Capturing this information in a usable form will depend on technology. Harnessing it for the improvement of healthcare will depend on the selflessness of providers, said Lothar Koob, a general partner at Extera Partners, which advises healthcare companies and venture capital firms on due diligence and strategic matters. It will also depend on physicians' willingness to follow software-rendered advice.
Software that guides the ordering of imaging exams is already taking root. At MGH, high-cost imaging exams such as CTs and MRs are ordered using an electronic entry and decision support system.
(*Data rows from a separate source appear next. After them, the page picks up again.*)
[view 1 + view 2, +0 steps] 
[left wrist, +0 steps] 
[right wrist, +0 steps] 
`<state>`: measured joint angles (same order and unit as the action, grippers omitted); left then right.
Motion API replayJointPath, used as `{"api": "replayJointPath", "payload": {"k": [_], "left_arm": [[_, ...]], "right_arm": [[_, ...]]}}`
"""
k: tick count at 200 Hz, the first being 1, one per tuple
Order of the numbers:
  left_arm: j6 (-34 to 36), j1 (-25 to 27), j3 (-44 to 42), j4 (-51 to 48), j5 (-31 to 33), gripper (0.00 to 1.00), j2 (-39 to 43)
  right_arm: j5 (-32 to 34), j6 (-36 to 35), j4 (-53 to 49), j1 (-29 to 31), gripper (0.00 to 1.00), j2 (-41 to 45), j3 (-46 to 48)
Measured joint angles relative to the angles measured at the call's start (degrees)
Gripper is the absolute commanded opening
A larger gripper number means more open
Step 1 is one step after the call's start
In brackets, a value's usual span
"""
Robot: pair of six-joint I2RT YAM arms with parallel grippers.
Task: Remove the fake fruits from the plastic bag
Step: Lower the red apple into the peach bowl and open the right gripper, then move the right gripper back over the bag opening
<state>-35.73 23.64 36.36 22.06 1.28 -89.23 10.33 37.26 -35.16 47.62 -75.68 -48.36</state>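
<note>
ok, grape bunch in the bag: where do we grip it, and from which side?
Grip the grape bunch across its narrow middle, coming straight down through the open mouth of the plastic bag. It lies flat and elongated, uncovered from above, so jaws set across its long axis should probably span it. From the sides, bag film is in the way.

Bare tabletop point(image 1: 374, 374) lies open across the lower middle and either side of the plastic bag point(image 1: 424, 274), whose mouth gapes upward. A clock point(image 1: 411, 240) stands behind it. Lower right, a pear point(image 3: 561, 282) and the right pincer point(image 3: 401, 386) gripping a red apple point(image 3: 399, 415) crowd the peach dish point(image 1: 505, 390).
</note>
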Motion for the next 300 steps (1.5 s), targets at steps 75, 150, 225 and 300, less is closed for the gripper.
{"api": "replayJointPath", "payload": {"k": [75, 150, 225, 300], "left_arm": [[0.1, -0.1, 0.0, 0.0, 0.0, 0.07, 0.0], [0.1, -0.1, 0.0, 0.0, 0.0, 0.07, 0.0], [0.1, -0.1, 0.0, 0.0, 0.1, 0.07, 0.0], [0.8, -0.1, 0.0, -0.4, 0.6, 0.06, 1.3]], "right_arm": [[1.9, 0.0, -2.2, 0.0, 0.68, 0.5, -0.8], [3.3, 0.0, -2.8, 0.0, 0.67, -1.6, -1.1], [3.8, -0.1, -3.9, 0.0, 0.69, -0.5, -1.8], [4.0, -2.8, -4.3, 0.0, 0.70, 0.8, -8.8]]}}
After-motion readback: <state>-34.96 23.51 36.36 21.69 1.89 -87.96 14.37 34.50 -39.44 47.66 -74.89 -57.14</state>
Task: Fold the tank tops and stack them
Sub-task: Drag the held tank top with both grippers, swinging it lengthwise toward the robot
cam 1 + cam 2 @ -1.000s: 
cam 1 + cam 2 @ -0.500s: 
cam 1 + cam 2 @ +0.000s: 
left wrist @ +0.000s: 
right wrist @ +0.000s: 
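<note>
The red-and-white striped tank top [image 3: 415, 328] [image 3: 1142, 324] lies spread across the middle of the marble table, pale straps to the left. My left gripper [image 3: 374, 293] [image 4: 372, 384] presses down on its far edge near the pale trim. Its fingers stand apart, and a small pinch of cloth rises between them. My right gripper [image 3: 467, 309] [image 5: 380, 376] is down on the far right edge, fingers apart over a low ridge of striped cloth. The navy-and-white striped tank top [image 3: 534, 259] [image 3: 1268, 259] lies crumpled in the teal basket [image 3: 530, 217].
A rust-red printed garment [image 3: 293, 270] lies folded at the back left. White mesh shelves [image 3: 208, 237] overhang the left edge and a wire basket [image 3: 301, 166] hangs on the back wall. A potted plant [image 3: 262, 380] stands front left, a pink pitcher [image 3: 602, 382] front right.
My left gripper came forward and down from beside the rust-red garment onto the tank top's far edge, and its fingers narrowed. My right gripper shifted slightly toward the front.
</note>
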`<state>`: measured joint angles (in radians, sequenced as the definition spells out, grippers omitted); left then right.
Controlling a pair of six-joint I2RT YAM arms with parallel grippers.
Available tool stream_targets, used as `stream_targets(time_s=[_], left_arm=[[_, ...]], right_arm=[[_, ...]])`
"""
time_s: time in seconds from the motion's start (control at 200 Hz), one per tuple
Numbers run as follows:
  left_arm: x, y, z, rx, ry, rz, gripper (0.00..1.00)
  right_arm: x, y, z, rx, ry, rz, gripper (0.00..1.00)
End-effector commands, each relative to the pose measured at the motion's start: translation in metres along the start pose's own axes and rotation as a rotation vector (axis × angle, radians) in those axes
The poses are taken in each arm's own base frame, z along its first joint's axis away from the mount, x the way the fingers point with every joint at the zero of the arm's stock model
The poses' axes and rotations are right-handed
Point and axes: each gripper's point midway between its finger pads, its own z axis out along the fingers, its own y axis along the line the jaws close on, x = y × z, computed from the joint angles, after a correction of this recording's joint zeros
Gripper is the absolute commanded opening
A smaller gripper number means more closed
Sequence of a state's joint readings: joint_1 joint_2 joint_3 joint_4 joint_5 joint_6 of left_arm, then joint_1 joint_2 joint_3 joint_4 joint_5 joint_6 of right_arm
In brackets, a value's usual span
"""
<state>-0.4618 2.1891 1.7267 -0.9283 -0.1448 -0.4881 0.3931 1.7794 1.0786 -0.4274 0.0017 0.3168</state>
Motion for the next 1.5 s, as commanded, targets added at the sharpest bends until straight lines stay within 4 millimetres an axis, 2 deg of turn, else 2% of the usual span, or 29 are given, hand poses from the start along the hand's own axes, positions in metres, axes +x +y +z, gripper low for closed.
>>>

Orders are graded on an appropriateness scale, with nine being the most appropriate and one the least. When choices are given low ratings, referring physicians are provided a list of suggested exams that might be more appropriate. So far, it's working.
"We have shown a tremendous decrease in high-cost imaging utilization per member per month," Dreyer said. "The knowledge is being transferred from peer-reviewed articles and from radiologists and other specialists to these folks who are doing the ordering with tremendous consistency," he said.
The technology, developed and used at MGH, is commercially available through a licensing agreement with Nuance of Burlington, MA. Dreyer notes that this module is available for use in the various systems for sale by vendors of EMR systems.
There can be pushback from physicians who order imaging exams, he noted, just as there may be resistance to change in process by any professional. Most referring docs, however, view the system as a convenience, in that it gets around having to look up information about the most appropriate imaging exam for patients under certain circumstances.
In the end, it's this kind of recognition that will determine which technologies succeed and which trends turn into everyday practice.